TRY IT:
The result should be every line that contains the word "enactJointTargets", taken from the material.

RECORDS FOR THIS TASK:
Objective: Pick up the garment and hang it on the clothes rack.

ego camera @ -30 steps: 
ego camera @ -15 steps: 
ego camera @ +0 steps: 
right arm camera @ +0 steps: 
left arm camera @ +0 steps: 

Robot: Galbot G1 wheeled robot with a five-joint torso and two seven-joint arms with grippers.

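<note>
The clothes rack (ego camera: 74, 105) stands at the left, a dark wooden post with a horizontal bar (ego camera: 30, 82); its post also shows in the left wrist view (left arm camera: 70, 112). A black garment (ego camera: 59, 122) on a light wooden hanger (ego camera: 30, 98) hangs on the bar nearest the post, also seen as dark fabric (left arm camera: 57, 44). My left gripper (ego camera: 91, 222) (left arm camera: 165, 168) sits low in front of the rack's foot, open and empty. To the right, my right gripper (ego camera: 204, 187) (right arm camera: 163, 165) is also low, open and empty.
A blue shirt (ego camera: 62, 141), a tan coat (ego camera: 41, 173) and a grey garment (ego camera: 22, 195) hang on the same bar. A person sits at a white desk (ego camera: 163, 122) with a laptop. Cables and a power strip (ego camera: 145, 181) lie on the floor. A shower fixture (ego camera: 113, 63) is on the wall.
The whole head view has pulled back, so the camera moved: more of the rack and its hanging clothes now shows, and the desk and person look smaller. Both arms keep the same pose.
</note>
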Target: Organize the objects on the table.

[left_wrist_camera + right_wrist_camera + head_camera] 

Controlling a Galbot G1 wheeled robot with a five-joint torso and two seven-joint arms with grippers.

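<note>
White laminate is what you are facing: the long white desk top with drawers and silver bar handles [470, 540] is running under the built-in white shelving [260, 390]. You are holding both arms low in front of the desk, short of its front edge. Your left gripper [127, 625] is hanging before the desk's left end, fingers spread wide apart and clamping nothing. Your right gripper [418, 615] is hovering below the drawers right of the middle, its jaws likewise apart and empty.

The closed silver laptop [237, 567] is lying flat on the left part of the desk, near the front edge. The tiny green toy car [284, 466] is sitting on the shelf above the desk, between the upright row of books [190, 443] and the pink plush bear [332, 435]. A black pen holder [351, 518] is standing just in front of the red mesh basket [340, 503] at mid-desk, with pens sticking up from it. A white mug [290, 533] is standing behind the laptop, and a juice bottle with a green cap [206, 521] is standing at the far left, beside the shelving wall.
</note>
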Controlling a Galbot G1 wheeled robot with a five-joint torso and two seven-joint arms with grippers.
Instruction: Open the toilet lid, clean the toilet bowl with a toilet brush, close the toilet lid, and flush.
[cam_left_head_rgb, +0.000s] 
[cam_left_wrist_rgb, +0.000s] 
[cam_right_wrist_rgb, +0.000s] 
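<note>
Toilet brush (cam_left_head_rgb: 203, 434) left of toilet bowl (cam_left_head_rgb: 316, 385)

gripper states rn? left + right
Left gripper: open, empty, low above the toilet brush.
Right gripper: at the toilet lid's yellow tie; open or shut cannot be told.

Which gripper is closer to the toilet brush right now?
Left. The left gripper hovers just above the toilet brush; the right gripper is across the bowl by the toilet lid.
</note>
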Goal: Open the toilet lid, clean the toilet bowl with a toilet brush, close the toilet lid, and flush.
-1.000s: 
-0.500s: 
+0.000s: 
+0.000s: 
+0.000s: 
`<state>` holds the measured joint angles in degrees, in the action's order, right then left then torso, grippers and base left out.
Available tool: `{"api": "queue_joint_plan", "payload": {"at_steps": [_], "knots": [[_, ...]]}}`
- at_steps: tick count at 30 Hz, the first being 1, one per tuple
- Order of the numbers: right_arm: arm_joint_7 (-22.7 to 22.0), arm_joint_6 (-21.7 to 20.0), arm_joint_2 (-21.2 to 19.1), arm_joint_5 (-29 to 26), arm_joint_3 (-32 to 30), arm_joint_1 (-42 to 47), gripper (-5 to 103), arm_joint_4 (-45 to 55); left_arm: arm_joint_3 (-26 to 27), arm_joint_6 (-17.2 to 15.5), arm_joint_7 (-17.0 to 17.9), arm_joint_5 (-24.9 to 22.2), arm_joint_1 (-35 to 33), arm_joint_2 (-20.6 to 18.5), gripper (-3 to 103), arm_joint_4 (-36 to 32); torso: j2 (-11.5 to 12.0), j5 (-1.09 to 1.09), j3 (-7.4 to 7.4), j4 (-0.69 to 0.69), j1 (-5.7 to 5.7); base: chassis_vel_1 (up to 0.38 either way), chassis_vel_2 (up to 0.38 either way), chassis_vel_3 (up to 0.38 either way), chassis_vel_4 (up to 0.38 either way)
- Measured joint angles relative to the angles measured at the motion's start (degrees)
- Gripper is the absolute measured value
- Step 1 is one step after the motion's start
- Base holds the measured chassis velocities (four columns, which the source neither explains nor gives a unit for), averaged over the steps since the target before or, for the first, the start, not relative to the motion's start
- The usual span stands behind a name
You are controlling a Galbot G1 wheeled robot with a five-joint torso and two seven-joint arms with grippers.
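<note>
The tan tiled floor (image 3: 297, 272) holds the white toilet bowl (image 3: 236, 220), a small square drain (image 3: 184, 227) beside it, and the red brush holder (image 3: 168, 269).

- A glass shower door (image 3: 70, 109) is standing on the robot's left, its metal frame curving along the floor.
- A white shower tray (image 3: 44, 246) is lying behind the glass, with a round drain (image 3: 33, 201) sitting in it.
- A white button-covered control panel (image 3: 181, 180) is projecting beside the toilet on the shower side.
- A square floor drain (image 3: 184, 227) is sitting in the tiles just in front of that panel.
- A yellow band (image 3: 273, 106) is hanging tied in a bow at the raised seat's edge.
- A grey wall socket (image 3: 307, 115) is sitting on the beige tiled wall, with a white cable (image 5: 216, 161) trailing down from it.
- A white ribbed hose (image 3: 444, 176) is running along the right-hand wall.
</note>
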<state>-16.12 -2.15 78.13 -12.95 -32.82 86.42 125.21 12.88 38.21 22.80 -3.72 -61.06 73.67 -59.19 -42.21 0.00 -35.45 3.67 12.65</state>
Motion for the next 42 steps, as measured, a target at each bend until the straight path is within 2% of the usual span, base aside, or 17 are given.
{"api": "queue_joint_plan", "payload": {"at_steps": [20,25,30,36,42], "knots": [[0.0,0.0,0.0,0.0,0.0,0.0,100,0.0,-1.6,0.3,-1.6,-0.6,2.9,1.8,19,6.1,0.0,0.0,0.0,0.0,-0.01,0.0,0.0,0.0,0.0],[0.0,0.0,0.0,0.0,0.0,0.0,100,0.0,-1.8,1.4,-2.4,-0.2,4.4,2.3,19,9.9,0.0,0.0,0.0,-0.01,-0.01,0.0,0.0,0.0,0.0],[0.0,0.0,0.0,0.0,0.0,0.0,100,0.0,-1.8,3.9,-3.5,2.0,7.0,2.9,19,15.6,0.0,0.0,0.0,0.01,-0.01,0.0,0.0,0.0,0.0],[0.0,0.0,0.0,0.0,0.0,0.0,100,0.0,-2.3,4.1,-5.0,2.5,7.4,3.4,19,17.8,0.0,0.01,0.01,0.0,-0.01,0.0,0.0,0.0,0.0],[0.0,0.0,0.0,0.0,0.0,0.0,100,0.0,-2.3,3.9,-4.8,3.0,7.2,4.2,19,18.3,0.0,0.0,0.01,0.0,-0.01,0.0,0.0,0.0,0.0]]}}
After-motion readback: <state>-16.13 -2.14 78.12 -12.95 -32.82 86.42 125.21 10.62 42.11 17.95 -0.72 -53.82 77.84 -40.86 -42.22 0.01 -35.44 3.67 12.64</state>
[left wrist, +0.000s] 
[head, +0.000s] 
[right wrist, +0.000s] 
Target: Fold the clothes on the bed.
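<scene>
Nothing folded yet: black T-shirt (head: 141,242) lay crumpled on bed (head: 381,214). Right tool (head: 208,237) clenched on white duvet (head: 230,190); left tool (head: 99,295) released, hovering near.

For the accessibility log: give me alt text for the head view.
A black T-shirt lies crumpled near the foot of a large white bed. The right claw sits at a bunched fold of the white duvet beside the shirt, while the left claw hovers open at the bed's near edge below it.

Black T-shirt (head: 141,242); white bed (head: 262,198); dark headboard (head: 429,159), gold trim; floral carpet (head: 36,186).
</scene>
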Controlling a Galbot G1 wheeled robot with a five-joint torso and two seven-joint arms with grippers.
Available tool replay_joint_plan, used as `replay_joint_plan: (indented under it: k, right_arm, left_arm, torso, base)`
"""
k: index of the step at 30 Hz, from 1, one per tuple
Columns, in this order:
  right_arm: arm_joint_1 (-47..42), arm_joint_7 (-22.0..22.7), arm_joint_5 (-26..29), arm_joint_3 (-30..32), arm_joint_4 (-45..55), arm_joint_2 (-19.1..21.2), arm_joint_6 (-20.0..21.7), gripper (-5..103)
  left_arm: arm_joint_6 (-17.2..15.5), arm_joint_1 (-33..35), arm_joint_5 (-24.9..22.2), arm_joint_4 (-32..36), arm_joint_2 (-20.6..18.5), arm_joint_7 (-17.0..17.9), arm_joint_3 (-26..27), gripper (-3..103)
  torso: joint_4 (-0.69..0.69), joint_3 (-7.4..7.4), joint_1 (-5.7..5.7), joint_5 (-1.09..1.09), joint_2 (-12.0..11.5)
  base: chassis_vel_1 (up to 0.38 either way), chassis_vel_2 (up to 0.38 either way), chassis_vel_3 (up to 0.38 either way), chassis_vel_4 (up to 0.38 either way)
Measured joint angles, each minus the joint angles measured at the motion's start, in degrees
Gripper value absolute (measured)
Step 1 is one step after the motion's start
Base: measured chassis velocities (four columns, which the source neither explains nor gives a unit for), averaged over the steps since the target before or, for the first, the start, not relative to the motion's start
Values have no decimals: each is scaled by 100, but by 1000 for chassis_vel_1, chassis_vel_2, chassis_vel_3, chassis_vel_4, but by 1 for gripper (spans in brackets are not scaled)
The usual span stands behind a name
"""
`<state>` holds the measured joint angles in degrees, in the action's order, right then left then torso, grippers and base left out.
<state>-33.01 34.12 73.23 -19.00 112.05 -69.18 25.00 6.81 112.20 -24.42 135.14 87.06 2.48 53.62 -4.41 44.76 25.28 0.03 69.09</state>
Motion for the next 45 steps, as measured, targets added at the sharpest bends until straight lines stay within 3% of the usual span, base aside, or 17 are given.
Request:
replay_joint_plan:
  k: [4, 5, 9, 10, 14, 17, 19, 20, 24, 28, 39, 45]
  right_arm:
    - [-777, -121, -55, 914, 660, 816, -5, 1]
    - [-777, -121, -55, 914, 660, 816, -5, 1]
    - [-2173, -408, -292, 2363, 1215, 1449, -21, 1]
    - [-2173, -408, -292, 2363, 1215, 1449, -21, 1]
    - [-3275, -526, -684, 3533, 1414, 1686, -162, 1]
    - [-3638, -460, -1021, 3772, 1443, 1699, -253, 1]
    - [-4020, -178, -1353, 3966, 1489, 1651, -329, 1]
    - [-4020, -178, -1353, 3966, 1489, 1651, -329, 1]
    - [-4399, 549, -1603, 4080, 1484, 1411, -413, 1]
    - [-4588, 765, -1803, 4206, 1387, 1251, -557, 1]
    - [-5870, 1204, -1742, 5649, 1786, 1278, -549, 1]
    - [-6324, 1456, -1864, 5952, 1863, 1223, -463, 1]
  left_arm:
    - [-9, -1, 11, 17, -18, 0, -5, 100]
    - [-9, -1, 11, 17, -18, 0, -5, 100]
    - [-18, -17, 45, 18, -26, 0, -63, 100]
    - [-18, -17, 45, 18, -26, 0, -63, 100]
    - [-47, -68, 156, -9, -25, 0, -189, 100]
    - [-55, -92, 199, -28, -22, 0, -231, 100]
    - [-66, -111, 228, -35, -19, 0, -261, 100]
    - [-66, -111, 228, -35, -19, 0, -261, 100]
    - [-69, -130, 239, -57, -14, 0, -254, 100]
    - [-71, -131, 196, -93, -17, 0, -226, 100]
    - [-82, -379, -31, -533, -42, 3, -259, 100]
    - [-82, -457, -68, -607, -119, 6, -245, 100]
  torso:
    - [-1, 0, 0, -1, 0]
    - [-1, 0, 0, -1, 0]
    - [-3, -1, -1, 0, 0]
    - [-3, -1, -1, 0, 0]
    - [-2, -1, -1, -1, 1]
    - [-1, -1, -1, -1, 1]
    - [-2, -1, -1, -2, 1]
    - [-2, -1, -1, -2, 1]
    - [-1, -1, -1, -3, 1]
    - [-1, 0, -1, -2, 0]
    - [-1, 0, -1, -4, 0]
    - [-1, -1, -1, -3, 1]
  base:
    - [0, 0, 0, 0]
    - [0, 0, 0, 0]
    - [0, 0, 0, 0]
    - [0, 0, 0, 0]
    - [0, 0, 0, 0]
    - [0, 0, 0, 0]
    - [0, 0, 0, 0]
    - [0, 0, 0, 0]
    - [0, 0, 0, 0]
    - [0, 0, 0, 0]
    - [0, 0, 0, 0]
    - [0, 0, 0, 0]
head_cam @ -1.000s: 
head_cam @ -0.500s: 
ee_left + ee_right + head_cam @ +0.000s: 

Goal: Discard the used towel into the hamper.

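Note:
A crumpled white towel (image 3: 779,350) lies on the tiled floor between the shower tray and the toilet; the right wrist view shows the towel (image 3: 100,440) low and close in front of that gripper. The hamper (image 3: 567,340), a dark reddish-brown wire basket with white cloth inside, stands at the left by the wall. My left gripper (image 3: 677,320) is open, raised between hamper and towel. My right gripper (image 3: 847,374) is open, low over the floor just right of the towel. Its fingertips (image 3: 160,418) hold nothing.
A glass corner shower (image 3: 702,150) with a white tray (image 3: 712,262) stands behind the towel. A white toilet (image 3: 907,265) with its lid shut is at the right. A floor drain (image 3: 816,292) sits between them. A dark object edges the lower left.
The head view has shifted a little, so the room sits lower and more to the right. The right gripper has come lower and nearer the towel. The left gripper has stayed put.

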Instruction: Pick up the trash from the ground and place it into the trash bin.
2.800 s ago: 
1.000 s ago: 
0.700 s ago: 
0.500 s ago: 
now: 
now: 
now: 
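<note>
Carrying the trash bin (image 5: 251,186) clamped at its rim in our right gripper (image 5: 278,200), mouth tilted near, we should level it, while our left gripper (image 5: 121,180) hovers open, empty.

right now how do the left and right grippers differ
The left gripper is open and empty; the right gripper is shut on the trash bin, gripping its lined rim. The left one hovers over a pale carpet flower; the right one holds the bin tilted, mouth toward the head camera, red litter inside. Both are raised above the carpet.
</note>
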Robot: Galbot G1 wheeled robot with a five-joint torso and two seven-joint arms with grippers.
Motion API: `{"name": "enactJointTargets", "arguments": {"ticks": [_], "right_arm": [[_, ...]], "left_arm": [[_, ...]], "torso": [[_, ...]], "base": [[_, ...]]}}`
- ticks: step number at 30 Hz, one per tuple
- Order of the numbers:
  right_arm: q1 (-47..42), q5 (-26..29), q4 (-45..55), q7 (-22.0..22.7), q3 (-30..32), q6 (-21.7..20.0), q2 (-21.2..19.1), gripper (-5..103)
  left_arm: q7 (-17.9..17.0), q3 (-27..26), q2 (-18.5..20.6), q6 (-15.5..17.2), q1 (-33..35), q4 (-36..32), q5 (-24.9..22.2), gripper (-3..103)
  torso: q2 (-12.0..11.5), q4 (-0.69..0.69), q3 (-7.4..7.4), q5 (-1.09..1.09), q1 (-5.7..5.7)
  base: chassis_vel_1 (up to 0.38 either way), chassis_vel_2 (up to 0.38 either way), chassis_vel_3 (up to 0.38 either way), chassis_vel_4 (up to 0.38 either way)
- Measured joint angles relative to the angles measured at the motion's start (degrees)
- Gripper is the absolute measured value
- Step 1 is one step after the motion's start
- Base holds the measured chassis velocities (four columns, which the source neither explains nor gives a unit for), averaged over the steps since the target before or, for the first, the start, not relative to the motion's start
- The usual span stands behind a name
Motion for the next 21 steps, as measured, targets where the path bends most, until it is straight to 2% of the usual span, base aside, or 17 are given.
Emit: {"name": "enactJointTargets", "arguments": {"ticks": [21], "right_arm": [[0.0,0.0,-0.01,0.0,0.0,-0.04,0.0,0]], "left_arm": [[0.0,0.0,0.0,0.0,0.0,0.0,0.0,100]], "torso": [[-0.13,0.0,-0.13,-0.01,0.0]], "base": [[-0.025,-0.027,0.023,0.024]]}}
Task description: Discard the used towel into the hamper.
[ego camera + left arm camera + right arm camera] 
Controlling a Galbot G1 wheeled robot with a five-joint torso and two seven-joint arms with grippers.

EXERCISE RESPONSE:
Motion API: `{"name": "enactJointTargets", "arguments": {"ticks": [_], "right_arm": [[_, ...]], "left_arm": [[_, ...]], "torso": [[_, ...]], "base": [[_, ...]]}}`
Emit: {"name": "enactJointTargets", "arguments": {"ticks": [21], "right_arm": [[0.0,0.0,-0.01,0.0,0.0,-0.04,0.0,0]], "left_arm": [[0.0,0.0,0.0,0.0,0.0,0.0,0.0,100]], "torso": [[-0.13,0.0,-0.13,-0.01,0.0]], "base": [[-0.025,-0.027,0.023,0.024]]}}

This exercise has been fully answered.